Segment Open

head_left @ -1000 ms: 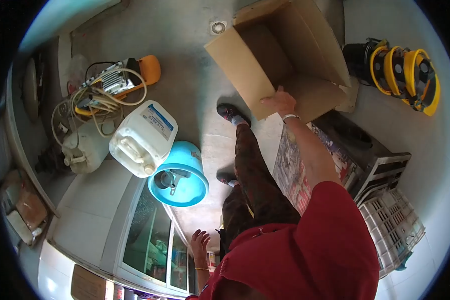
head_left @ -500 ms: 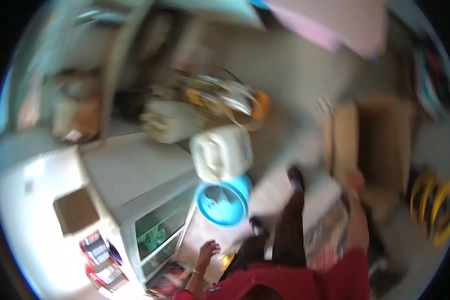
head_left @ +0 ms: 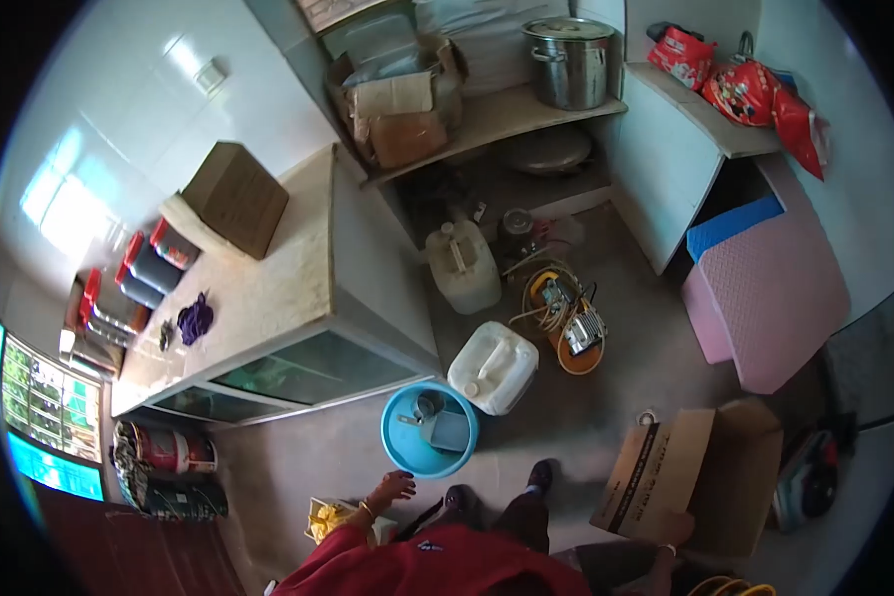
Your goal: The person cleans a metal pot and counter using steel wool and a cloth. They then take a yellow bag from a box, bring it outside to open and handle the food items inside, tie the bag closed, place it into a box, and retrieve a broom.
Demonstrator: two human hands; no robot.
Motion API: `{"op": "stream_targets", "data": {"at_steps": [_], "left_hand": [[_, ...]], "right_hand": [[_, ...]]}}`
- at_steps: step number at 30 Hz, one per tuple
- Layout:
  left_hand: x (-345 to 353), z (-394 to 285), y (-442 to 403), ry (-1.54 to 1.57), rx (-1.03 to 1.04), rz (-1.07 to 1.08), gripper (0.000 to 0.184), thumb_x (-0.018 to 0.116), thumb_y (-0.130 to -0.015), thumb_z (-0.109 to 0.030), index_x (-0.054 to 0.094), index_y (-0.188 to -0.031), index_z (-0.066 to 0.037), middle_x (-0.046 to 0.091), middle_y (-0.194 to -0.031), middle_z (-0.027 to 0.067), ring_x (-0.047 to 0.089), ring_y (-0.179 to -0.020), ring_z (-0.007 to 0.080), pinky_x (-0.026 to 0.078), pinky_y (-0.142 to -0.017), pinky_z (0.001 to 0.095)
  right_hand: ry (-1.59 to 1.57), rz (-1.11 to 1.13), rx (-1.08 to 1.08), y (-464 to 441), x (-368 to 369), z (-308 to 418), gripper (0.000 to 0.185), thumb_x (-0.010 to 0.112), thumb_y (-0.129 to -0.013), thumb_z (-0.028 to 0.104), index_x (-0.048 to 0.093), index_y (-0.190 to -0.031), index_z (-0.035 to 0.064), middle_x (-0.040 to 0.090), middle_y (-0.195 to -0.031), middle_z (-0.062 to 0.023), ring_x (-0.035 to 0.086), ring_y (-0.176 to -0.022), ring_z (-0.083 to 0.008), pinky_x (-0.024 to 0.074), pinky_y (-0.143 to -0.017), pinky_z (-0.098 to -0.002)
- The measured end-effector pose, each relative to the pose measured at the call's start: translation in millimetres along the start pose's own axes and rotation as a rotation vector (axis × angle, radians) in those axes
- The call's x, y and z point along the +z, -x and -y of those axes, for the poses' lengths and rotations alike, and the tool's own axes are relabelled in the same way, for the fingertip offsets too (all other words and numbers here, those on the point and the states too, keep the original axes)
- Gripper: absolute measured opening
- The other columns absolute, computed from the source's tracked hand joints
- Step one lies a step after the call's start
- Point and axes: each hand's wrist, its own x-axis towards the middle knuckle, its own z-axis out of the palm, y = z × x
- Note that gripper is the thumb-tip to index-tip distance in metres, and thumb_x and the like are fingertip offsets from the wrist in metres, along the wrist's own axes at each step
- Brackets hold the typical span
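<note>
My right hand [head_left: 677, 529] grips the near edge of an open cardboard box [head_left: 733, 477], its fingers partly hidden against the cardboard. The box stands to my right, with one printed flap folded outward. My left hand [head_left: 395, 486] is held out in the air, fingers loosely apart and holding nothing. Just beyond it in view sits a round blue basin [head_left: 392, 455] with a metal cup [head_left: 429, 403] and a flat grey piece inside. Beside the basin lies a white plastic jerrycan [head_left: 494, 368].
A second jerrycan [head_left: 464, 268] and an orange machine with a coiled hose [head_left: 578, 333] are on the floor ahead. A counter [head_left: 293, 258] runs along the left. Pink padded sheets [head_left: 775, 288] stand at right. A steel pot [head_left: 569, 74] is on the back shelf.
The view has turned and become sharp, showing more of the left counter and back shelf. My right hand stays at the box, and my left hand stays empty.
</note>
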Motion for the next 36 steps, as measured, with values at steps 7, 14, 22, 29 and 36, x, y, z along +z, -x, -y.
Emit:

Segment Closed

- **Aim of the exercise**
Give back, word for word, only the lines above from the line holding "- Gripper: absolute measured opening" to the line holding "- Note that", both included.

- **Result of the task**
- Gripper: absolute measured opening
- The other columns absolute, computed from the source's tracked hand joints
- Step one lies a step after the call's start
- Point and axes: each hand's wrist, its own x-axis towards the middle knuckle, its own z-axis out of the palm, y = z × x
- Note that gripper is the thumb-tip to index-tip distance in metres, and thumb_x and the like are fingertip offsets from the wrist in metres, along the wrist's own axes at each step

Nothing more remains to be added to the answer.